══ Information shown ══

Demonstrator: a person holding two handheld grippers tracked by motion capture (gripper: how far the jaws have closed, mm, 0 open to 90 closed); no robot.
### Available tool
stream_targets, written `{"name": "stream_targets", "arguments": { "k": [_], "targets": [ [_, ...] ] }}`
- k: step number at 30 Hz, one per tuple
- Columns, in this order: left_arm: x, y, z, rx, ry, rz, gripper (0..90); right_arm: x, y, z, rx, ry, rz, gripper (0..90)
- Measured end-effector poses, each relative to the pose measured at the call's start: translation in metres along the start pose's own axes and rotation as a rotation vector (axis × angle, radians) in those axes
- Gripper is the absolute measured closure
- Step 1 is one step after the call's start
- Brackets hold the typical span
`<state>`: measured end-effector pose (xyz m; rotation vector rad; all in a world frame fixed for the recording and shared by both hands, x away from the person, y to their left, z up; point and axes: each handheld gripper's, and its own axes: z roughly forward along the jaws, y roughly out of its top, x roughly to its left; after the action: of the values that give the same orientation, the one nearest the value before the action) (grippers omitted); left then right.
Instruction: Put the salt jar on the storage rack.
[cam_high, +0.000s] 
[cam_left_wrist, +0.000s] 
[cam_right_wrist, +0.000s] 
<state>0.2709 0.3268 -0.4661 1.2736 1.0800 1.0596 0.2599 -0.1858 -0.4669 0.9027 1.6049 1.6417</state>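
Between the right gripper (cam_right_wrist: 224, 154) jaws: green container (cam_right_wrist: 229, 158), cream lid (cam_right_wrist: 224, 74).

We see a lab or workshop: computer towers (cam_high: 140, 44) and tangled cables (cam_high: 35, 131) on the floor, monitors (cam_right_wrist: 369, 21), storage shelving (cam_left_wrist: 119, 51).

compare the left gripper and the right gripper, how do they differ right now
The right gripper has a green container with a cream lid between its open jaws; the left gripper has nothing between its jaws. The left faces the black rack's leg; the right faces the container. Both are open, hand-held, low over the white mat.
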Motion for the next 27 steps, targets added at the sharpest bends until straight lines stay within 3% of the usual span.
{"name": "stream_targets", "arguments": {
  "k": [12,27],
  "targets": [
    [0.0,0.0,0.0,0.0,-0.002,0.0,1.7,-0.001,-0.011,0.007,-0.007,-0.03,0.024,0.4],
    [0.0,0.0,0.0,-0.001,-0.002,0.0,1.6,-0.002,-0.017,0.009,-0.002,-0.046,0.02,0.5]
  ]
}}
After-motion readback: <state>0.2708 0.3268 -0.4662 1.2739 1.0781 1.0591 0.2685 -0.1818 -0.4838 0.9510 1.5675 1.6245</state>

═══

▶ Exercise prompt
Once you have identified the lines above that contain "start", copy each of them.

▶ Reply
- Measured end-effector poses, each relative to the pose measured at the call's start: translation in metres along the start pose's own axes and rotation as a rotation vector (axis × angle, radians) in those axes
- Step 1 is one step after the call's start

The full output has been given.